Some people suggest that since Jesus loved oppressed people, he supported the concepts of CT. There is a little truth in this, but much that is untrue; as we see above, we should love as Jesus loved, but CT has many flaws and does not represent a scriptural worldview or Christ’s message to the world.

As we seek to serve Jesus, and to care for His creation, we should love all the people He has created, and not privilege any subgroup based on CT or any other passing ideology, but based on the fact that He loved us first and gave us two great commands: 1) to love the Lord our God with all our heart, soul, mind and strength; and 2) to love our neighbor (in the broadest context—across all lines that may separate us from each other) as ourselves. As Christian healthcare professionals, we should strive systemically and personally to ensure just care for all.

Robert E. Cranston, MD, MA (Ethics)

About Robert E. Cranston, MD, MA (Ethics)
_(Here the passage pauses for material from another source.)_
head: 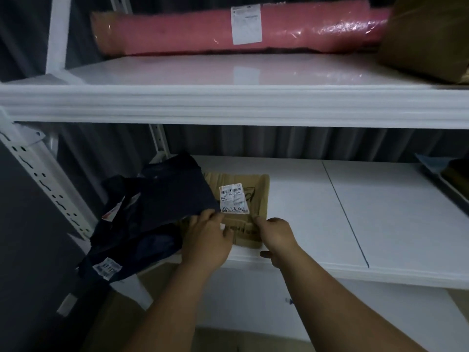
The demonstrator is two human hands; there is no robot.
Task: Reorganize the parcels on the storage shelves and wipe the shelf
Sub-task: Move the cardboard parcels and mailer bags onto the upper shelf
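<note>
Gripping the near end of a flat brown cardboard parcel [241,199], both hands work at the front of the lower shelf [330,219]. The left hand [208,237] has its fingers curled over the parcel's left edge, touching the corner of a dark plastic mailer bag [162,196] that overlaps the cardboard. The right hand [275,233] pinches the parcel's near right part, its thumb hanging below the shelf's front lip. A white shipping label [232,198] with a barcode and handwriting sits on the parcel just beyond the fingers. A second dark bag [121,252] with a small label droops over the shelf's left front corner. On the upper shelf [228,102] lies a long pink roll [228,29] wrapped in clear film, with a brown package [426,36] at its right end. A white slotted upright [45,184] stands at the left.
</note>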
Robert E. Cranston, MD, MA (Ethics), MSHA, FAAN, CPE, is a board certified neurologist, with additional training and experience in palliative medicine, executive coaching and medical leadership. He currently serves at Carle Foundation Hospital, in Urbana, Illinois, as an attending neurologist, Medical Director for Talent Development and Learning and (Past Chair—14 years) of the Carle Ethics Committee. He is a clinical associate professor of medicine (neurology) at University of Illinois College of Medicine, Urbana-Champaign and Carle Illinois College of Medicine, and he is a member of the CMDA Ethics Committee.